Siempre elegíamos bancos que tuvieran a un vigilante en la puerta en vez de un dispositivo de puertas con detectores de metales, por lo que sólo me bastaba esbozar una sonrisa de dama delicada e ingenua para que nos dieran vía libre para pasar. Sara entró en primer lugar esa noche y sin dar margen a que ningún imprevisto surgiese, sacó la escopeta, la alzó y encajó una bala en el techo para propagar el miedo en toda la sala. La seguí velozmente. Con una pistola en cada mano empecé a contar a todas las personas que había en la sala. Todas las personas gritaban y obedientemente accedían a la petición de agacharse con las manos en la cabeza. Nada había escapado a nuestro control, había diez empleados: el encargado y la señora que iba a retirar su pensión diez minutos antes de que cerrase el banco todos los días treinta de cada mes. Una vez terminado el conteo, me subí a la mesa más cercana a la cámara acorazada para tener mayor visión y ángulo de tiro. Mientras tanto, Sara se encontraba encañonando al encargado para disuadirle de llamar a la policía. Notó que le estaba haciendo daño y retiró la escopeta de su pecho. Nunca fue su intención dañar a gente inocente arbitrariamente. Seguidamente le pidió firmemente que abriese la caja sin mirarle a la cara. El hombre que estaba consumido por el terror accedió y temblorosamente sacó una decena de fajos de billetes. Sara los cogió y los alzó triunfalmente. No puede evitar sonreír al verla. Todo era perfecto cada vez que nuestro cariño se mezclaba con el frenesí de un atraco. Era exactamente como queríamos vivir. Mientras tanto, todas las demás personas seguían agachadas cuando Sara acabó de meter el dinero en una bolsa vacía que llevaba en el bolsillo. Mi misión era cubrirla en todo momento y mantener el pavor apuntando intermitentemente a cada una de aquellas personas confusas y aturdidas por la violencia aparentemente injustificada de la situación.

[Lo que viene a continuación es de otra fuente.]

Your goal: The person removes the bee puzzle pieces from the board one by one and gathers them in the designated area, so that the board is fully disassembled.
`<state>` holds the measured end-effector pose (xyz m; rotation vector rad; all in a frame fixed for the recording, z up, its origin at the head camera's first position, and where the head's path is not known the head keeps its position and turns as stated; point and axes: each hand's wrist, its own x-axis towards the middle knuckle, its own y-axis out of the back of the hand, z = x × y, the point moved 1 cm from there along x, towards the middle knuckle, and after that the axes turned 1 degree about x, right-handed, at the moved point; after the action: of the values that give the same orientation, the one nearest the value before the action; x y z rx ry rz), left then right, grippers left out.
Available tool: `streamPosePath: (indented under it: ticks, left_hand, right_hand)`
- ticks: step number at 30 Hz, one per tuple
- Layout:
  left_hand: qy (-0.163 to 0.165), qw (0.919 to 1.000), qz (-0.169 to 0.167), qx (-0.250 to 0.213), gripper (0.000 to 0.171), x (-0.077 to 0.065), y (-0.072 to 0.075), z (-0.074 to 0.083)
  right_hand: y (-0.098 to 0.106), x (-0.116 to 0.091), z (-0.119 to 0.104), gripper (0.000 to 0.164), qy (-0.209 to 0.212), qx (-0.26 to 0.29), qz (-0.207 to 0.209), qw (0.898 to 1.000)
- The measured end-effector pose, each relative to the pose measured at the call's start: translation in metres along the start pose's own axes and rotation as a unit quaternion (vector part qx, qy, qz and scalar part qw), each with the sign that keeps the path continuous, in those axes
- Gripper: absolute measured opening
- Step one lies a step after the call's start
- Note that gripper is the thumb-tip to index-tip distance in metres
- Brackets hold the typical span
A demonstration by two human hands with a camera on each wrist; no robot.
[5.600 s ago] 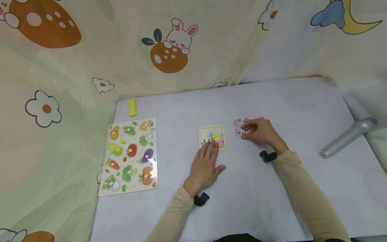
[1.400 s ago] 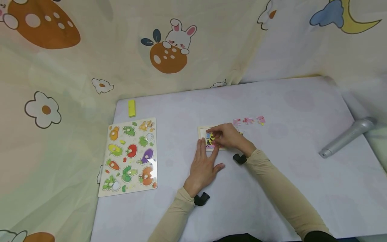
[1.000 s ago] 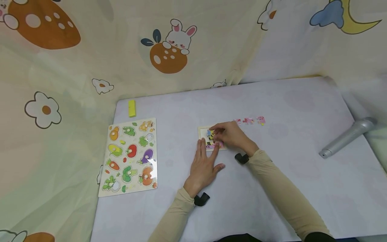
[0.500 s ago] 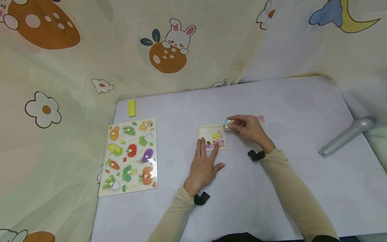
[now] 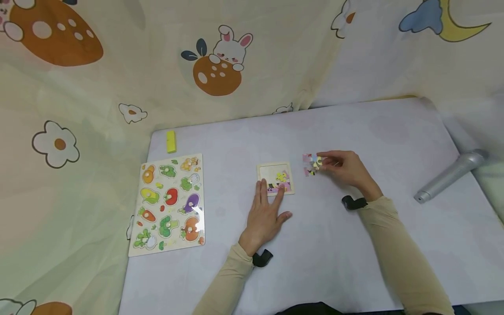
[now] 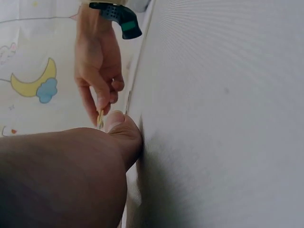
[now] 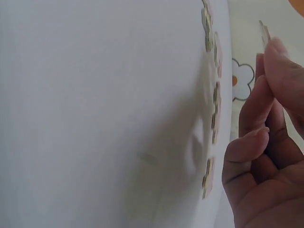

La primera fase había acabado y llegó el momento de ejecutar la parte delicada del plan. Sara se dirigió a la puerta acorazada, se agachó levemente y colocó los explosivos a diez centímetros del lector de códigos electrónico que había a la izquierda. Perdí un segundo de tiempo en observarla y al volver la mirada a la entrada principal vi a un hombre con una pistola apuntando en dirección a la puerta acorazada. Eso fue lo último que percibí con claridad. Los segundos siguientes fueron bañados por el caos de un ruido sordo. La gente empezó a levantarse y a huir por la por la puerta principal. Nuestra aventura había llegado a su fin. Miré la vista atrás y vi a Sara desplomada sobre el suelo con una bala en el pecho. Tiré las pistolas que tenía en las manos y salí corriendo para poder ayudarla mientras el hombre que había desmoronado nuestros planes gritaba algo que no podía lograr entender. Me incliné y la envolví entre mis brazos. Noté como mis manos se pringaban de sangre caliente pero me no estaba pendiente de ser escrupulosa. Entonces balbuceó algunas palabras hasta que al fin pude comprender un mensaje completo.: ‘’Cris, encárgate de que escriban un libro de nuestra trágica historia lésbico- criminal. Espero que nos llamen las bolleras atracadoras o algo así en los periódicos. ’’ Noté como se le escapaba la vida mientras me sonreía y una mezcla de euforia y dolor se escapaba de sus ojos.
Pude llegar a sentir que todo esto había merecido la pena, que su muerte no eclipsaba todo lo que habíamos vivido juntas. De repente todo se volvió claro otra vez y pude distinguir la amenaza del hombre que seguía sosteniendo el arma y apuntando en mi dirección. No dejaría que me esposaran, tenía que evitar un desenlace mediocre a toda costa. Rápidamente me deslicé por el suelo, recogí una de las pistolas que había tirado al suelo y disparé al hombre. Después sólo necesité una fracción de segundo más para arrancar el explosivo de la puerta acorazada, lanzarlo al centro de la sala, sacar el detonador del abrigo de Sara y accionarlo. Siempre fui una chica rápida y no me permití un segundo fallo aquella noche.